И запылали деревни. Приказ выполнялся строго.
И даже более чем строго. Жгли все: избы, сараи, баньки, стога сена, дрова, даже картофельную ботву.
В те дни, на свое горе, еще жива была моя дряхлая, девяностовосьмилетняя прабабушка Фетинья. Она жила в семи верстах от нас, в такой же маленькой, в несколько изб, деревеньке, с двумя своими престарелыми незамужними дочерьми. Каждое лето, когда я приезжал на каникулы, меня показывали ей. Лет десять назад холодной осенью прабабушку скрутил ревматизм, и с той поры она лежала не вставая. Ее кровать стояла в сумеречном углу за печью. Кровать была большой, широкий настил из толстых досок, а прабабушка на ней казалась очень маленькой. Может, она и в самом деле была такой. Она лежала всегда на спине под тоненьким одеяльцем, сухонькая, легонькая. Словно колышки, подпирали одеяльце навечно скрюченные ноги с острыми коленочками. Над ней висела веревочка, прикрепленная к потолку. Иногда прабабушка цеплялась за нее, чтобы чуть-чуть подтянуться и сдвинуться с места, а чаще молча, часами, шевелила веревочку, играла с ней.
Меня подводили к кровати, и бабушка говорила необычно громко:
– Мамушк, вот Васенька из Питера приехал, твой внучок, тебя навестить пришел.
– Чей же это? – разом оживлялась старенькая Фетинья, и лицо ее, собранное в узелок, чуть-чуть разглаживалось.
– Да это Сенин.
– А, Сенюшка. Какой большой-то стал, хороший, – тянула старуха ко мне крючок-руку, скребла по голове, тусклые глаза ее слезились. Она всегда называла меня по имени моего отца.
– В школе учится, в другой класс перешел.
– Ну-ну, молодец. Не вижу, на кого же похож-то он?
– Да в нашу родню, в савельевскую…
Когда стали выселять и поджигать деревню, старую Фетинью велели оставить в избе. Дочери пытались вынести ее на улицу, да не разрешили.

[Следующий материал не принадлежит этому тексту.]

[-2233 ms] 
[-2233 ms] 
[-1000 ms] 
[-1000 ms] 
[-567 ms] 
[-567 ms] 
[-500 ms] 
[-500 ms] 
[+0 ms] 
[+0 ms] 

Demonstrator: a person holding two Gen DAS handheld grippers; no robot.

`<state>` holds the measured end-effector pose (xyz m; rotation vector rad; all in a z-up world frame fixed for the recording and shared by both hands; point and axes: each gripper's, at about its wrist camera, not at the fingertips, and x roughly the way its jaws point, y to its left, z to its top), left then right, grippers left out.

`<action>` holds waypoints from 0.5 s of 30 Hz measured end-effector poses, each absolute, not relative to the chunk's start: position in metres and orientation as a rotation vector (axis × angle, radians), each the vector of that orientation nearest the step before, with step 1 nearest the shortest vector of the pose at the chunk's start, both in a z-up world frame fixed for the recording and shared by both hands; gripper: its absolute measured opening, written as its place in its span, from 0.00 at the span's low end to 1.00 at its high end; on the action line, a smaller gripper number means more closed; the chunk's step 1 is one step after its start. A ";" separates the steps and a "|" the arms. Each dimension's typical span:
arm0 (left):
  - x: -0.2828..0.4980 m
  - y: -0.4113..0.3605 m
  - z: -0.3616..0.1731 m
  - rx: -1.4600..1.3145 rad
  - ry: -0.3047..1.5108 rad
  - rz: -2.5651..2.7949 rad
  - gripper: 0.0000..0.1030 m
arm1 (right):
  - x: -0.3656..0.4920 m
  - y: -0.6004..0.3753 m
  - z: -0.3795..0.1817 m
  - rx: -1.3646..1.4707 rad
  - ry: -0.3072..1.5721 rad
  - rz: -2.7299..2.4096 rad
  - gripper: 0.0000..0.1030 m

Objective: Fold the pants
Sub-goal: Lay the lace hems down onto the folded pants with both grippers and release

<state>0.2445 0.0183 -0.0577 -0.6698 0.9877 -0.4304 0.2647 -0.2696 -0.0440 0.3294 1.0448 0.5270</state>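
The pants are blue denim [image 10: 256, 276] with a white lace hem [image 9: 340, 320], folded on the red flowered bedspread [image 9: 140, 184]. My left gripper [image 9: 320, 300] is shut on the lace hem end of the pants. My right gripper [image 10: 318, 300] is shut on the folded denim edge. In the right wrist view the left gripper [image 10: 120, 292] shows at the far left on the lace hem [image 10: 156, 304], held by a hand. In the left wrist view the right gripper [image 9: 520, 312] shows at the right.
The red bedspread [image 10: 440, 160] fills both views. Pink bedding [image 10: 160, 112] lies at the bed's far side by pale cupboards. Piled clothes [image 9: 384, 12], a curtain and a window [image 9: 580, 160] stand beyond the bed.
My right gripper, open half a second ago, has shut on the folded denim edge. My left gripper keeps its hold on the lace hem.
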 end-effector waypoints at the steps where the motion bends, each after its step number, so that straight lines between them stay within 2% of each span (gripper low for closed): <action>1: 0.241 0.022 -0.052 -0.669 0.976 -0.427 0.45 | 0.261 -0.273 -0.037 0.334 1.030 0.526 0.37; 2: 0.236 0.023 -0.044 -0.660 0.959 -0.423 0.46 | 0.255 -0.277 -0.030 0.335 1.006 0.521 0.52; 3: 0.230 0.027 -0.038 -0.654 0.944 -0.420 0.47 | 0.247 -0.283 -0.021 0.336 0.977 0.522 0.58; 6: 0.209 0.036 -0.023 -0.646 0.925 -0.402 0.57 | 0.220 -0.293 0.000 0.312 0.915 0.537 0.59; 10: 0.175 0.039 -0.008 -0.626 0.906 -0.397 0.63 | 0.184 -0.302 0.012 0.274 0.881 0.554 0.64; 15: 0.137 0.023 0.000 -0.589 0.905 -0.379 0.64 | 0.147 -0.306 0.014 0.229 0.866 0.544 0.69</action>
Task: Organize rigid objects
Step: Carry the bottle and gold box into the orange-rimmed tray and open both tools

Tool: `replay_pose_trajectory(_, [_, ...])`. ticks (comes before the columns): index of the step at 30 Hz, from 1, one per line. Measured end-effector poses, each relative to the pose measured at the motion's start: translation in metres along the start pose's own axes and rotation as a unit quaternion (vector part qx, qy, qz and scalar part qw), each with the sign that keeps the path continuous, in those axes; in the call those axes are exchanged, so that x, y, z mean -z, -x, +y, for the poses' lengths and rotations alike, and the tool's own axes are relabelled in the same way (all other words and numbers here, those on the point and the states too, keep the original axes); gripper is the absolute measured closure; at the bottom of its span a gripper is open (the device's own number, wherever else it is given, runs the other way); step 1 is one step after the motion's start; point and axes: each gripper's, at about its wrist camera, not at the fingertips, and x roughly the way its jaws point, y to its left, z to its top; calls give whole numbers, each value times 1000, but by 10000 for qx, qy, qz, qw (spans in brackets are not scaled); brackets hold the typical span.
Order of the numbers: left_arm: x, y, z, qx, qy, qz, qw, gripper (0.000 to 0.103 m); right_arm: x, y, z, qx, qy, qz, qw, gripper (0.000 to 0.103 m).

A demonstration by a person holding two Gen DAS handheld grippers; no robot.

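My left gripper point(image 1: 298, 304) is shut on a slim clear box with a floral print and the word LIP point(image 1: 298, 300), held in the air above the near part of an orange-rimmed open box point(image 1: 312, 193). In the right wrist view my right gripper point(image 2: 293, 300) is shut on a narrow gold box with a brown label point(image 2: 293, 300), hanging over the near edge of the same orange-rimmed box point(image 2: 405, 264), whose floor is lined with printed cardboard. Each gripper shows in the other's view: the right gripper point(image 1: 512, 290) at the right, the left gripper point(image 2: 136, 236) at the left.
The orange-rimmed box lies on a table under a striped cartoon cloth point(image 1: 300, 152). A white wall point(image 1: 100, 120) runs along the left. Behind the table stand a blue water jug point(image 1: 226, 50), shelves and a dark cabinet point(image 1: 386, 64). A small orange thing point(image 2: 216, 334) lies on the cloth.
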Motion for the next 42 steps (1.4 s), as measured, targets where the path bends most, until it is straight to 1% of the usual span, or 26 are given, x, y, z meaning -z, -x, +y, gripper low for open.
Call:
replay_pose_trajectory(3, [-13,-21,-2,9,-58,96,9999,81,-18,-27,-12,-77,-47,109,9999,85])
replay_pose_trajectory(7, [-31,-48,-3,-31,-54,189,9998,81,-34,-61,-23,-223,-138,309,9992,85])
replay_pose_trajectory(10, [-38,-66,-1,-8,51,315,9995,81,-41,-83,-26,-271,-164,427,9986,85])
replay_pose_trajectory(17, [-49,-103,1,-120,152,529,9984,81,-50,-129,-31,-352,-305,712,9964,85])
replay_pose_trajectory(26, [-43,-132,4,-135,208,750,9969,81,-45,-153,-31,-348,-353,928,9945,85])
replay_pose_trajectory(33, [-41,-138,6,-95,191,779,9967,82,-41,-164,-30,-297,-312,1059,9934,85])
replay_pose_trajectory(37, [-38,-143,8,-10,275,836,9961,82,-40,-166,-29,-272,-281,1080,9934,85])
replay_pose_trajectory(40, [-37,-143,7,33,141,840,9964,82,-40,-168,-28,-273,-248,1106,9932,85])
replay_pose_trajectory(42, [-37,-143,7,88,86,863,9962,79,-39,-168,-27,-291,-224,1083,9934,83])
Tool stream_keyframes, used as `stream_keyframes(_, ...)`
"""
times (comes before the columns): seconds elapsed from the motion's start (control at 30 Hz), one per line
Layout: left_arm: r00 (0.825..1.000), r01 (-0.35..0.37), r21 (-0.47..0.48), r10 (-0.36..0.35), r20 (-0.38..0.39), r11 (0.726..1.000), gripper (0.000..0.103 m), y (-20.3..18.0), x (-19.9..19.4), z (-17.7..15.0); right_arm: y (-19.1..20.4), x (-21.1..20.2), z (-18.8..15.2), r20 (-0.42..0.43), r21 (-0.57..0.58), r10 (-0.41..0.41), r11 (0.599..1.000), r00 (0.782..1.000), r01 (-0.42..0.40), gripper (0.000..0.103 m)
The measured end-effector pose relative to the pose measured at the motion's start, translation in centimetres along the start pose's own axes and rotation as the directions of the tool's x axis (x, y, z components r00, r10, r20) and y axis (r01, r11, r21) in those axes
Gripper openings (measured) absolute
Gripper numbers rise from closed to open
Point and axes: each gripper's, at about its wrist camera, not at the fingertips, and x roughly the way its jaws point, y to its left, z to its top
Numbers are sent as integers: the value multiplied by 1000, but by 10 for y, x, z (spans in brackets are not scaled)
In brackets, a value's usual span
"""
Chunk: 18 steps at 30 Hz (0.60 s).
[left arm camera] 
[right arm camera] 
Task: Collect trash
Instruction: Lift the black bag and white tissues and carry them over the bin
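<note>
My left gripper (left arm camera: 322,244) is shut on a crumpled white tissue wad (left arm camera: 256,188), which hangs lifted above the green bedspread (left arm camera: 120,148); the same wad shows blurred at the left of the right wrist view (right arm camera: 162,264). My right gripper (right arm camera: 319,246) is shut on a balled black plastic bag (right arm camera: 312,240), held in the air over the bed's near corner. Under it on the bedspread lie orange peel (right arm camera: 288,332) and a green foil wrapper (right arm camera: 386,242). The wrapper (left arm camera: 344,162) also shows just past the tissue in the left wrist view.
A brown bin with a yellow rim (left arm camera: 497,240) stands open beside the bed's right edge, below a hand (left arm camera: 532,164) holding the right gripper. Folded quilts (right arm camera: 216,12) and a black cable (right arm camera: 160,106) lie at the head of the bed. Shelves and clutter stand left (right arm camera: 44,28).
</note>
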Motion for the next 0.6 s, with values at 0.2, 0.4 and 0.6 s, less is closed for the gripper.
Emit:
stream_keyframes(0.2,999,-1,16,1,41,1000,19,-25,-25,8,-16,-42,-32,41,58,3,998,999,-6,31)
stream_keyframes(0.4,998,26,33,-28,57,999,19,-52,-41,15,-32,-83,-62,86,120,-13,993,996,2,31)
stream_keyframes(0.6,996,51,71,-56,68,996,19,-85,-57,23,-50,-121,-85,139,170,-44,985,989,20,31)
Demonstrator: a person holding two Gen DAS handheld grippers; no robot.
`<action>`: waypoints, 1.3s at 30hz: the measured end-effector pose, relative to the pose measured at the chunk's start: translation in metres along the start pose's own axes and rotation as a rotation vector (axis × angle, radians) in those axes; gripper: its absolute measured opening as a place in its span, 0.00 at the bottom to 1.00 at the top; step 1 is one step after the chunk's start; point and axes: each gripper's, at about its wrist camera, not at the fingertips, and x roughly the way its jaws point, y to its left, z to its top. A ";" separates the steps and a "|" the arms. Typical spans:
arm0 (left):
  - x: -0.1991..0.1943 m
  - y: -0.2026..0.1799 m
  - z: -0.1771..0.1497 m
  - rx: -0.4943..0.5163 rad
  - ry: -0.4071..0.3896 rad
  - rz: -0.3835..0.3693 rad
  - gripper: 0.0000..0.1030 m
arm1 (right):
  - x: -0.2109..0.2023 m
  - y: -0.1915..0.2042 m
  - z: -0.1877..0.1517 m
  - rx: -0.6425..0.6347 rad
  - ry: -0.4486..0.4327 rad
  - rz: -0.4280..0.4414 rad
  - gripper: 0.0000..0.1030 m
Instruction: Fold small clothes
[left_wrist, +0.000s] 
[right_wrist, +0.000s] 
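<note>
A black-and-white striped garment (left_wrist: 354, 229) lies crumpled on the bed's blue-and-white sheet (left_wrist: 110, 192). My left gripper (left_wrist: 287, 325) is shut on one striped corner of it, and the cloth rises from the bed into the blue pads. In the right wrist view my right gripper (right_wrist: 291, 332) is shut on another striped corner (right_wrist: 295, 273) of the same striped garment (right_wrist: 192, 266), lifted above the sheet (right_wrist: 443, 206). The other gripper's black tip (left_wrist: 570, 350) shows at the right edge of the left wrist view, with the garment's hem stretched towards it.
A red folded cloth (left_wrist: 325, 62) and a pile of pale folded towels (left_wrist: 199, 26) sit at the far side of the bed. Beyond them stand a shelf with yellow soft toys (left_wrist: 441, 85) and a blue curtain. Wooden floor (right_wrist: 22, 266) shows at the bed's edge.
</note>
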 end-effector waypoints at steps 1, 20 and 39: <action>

– Тогда хоть пристрелите. Пристрелите на месте. Как же живому-то человеку гореть! – на коленях ползали по избе, стукались лбами в пол, умоляли, упрашивали солдат-факельщиков старухи. Но те вытолкали их на улицу.
– Мамушка, родненькая наша, желанная, прощай! – цепляясь за дверные косяки раздробленными прикладами пальцами, кричали старухи. – Мамушка, война пришла, в Германию нас гонят. Прости!
– Бог простит. Меня-то, грешную, простите. Не плачьте, идите, – издали осеняла она их крестным знамением. До своей последней минуты в трезвой памяти была Фетинья.
Горела крыша, валил из сеней дым, и через выбитое окно было видно, как она ловит над собой веревочку, наверное, привстать хочется…
Да разве забудутся те дни? Самые трудные, самые страшные из всех, которые я пережил…
…Бежит, бежит дорога. Со всех сторон лес, кажется, что мы едем узким коридором. Мелькнуло что-то большое и белое, наверное, озеро.
Машина притормаживает, сворачивает на обочину и останавливается. Сразу делается тихо. Слышно, как хлюпают сапоги по грязи, кто-то подходит к кабине.